Goal of the exercise ->
Keep the pictures out while you transcribe the listing below exactly.

^^^^^^^^

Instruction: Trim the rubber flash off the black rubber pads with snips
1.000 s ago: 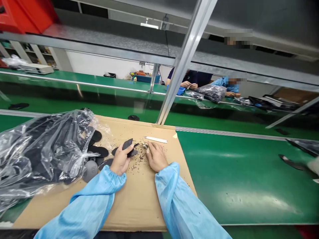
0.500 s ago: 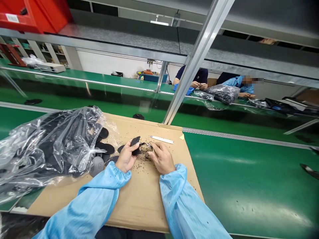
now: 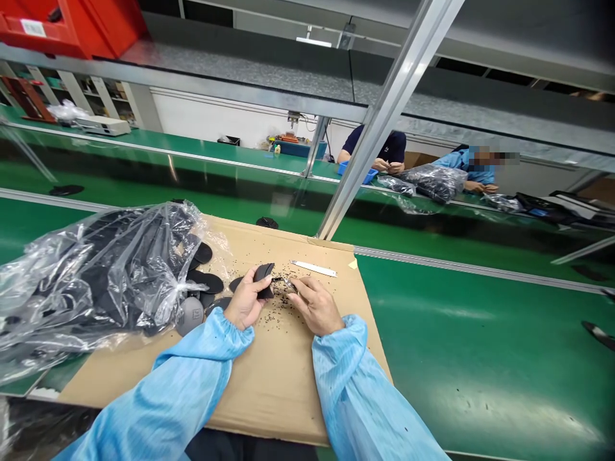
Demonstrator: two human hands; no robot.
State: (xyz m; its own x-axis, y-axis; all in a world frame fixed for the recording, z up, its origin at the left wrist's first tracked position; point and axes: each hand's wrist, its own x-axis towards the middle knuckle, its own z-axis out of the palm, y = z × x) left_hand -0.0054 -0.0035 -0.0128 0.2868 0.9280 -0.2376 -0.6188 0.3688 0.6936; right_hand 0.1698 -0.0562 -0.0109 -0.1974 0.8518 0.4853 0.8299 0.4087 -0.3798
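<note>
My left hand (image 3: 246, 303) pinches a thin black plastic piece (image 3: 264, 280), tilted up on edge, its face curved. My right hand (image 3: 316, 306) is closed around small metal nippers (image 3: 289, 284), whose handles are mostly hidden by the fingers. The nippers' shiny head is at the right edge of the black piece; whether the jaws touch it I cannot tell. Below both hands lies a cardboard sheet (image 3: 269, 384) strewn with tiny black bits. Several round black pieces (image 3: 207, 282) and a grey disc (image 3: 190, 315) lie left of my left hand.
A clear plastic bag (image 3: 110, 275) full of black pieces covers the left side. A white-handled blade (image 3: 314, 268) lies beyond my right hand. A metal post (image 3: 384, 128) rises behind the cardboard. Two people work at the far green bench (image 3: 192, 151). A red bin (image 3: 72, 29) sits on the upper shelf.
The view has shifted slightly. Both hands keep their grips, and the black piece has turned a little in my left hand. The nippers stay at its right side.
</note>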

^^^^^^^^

Response to the task ->
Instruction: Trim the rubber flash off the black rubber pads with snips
1.000 s ago: 
0.500 s ago: 
now: 
Demonstrator: two human hands; no robot.
State: (xyz m; its own x-axis, y-axis; all in a world frame fixed for the recording, z up, its origin at the left wrist's first tracked position; point and axes: each hand's wrist, its own x-axis towards the middle knuckle, its own z-axis out of the palm, y = z × x) left_hand -0.0054 -0.0035 -0.0128 0.2868 0.9280 -0.2376 -0.6188 0.3688 0.6936; right_hand 0.1698 -0.0562 -0.0109 -0.1974 0.8518 0.4853 0.8299 0.4087 -0.3798
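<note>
My left hand (image 3: 246, 303) pinches a thin black plastic piece (image 3: 264, 280), tilted up on edge, its face curved. My right hand (image 3: 316, 306) is closed around small metal nippers (image 3: 289, 284), whose handles are mostly hidden by the fingers. The nippers' shiny head is at the right edge of the black piece; whether the jaws touch it I cannot tell. Below both hands lies a cardboard sheet (image 3: 269, 384) strewn with tiny black bits. Several round black pieces (image 3: 207, 282) and a grey disc (image 3: 190, 315) lie left of my left hand.
A clear plastic bag (image 3: 110, 275) full of black pieces covers the left side. A white-handled blade (image 3: 314, 268) lies beyond my right hand. A metal post (image 3: 384, 128) rises behind the cardboard. Two people work at the far green bench (image 3: 192, 151). A red bin (image 3: 72, 29) sits on the upper shelf.
The view has shifted slightly. Both hands keep their grips, and the black piece has turned a little in my left hand. The nippers stay at its right side.
</note>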

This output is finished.